Leave out every picture, and output exactly the lines from the line containing "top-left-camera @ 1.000" through the last line of the data.

_MATERIAL PROVIDED_.
======

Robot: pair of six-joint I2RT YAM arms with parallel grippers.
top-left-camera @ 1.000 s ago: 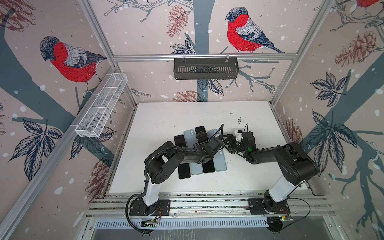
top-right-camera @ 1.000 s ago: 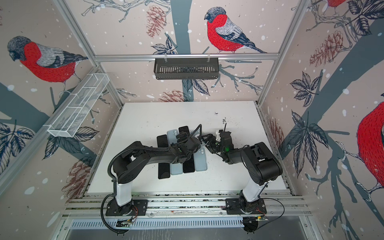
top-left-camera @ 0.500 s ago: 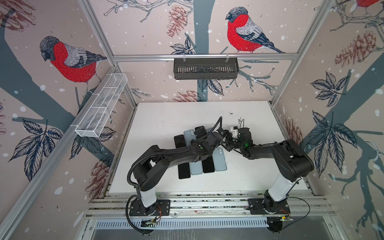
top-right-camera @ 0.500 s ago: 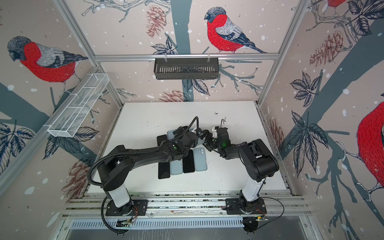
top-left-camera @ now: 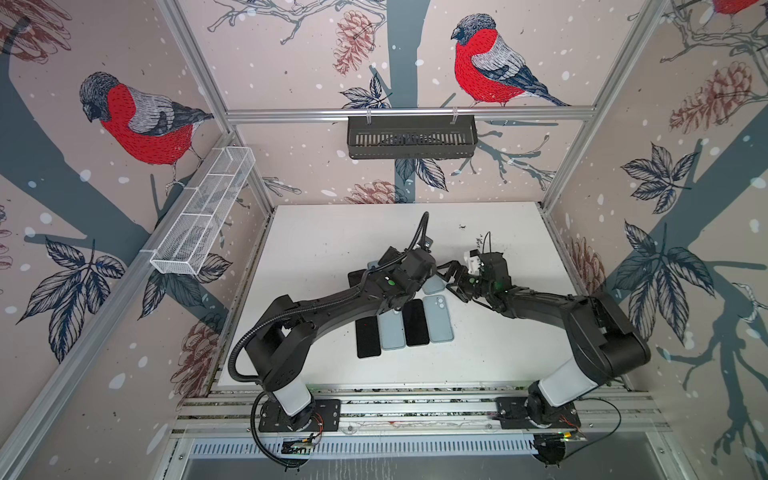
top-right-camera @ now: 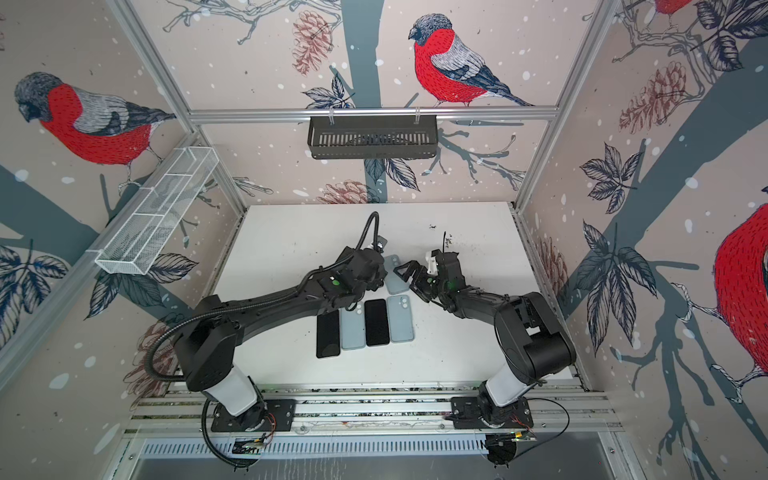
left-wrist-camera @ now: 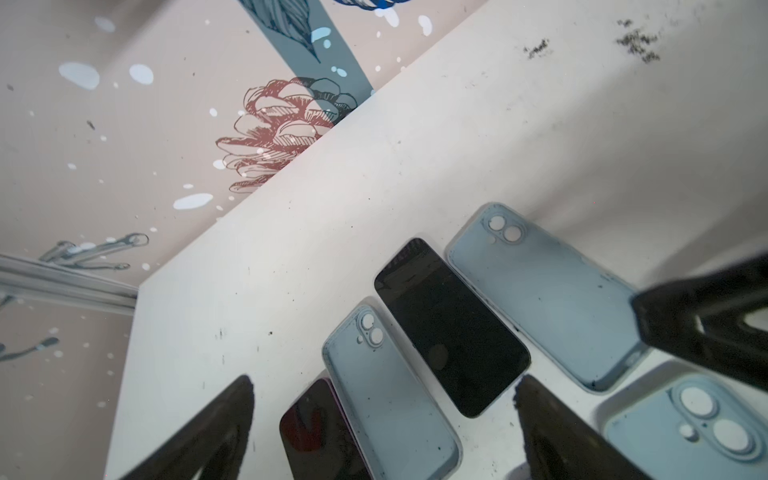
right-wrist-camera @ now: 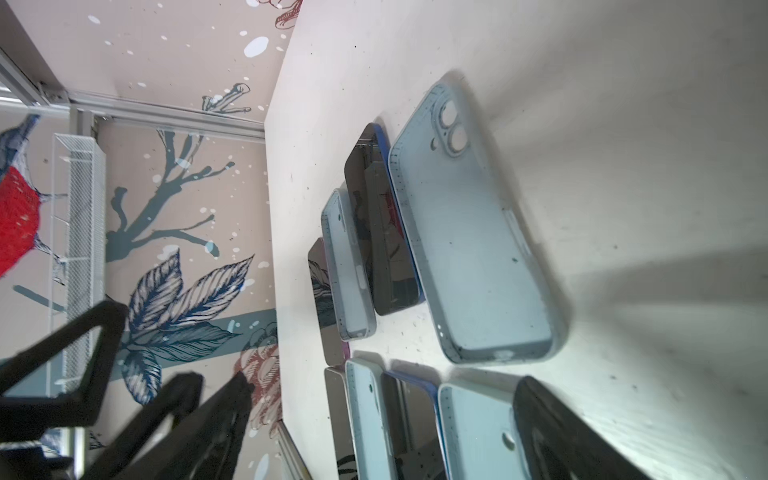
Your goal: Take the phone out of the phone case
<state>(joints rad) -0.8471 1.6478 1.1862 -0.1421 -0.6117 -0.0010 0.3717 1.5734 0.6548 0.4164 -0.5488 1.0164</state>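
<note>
Two rows of black phones and light blue phone cases lie flat on the white table (top-left-camera: 332,232). In the back row a case (right-wrist-camera: 469,249) lies hollow side up beside a black phone (left-wrist-camera: 453,324), another case (left-wrist-camera: 386,395) and a dark phone (left-wrist-camera: 316,428). My left gripper (left-wrist-camera: 382,419) hangs open above that second case and the dark phone, holding nothing. My right gripper (top-left-camera: 452,281) stands open just right of the back-row case (top-left-camera: 434,284), also with nothing between its fingers. Both grippers face each other closely. No phone shows inside any case.
The front row holds a black phone (top-left-camera: 368,338), a blue case (top-left-camera: 392,330), another black phone (top-left-camera: 417,323) and a blue case (top-left-camera: 438,318). A black basket (top-left-camera: 411,141) hangs on the back wall, a white wire basket (top-left-camera: 203,216) on the left wall.
My right gripper's jaws have spread wide. My left arm has stretched farther back over the back row, and the two grippers have drawn slightly apart.
</note>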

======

_EXPECTED OUTPUT_.
top-left-camera @ 1.000 s ago: 
top-right-camera @ 1.000 s ago: 
top-left-camera @ 0.500 s ago: 
top-right-camera @ 0.500 s ago: 
top-left-camera @ now: 
top-right-camera @ now: 
left-wrist-camera @ now: 
right-wrist-camera @ now: 
Your goal: Take the phone out of the phone case
<state>(joints rad) -0.8471 1.6478 1.1862 -0.1421 -0.6117 -0.0010 0.3717 1.5734 0.6548 0.4164 -0.5488 1.0164</state>
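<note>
Two rows of black phones and light blue phone cases lie flat on the white table (top-left-camera: 332,232). In the back row a case (right-wrist-camera: 469,249) lies hollow side up beside a black phone (left-wrist-camera: 453,324), another case (left-wrist-camera: 386,395) and a dark phone (left-wrist-camera: 316,428). My left gripper (left-wrist-camera: 382,419) hangs open above that second case and the dark phone, holding nothing. My right gripper (top-left-camera: 452,281) stands open just right of the back-row case (top-left-camera: 434,284), also with nothing between its fingers. Both grippers face each other closely. No phone shows inside any case.
The front row holds a black phone (top-left-camera: 368,338), a blue case (top-left-camera: 392,330), another black phone (top-left-camera: 417,323) and a blue case (top-left-camera: 438,318). A black basket (top-left-camera: 411,141) hangs on the back wall, a white wire basket (top-left-camera: 203,216) on the left wall.
My right gripper's jaws have spread wide. My left arm has stretched farther back over the back row, and the two grippers have drawn slightly apart.
</note>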

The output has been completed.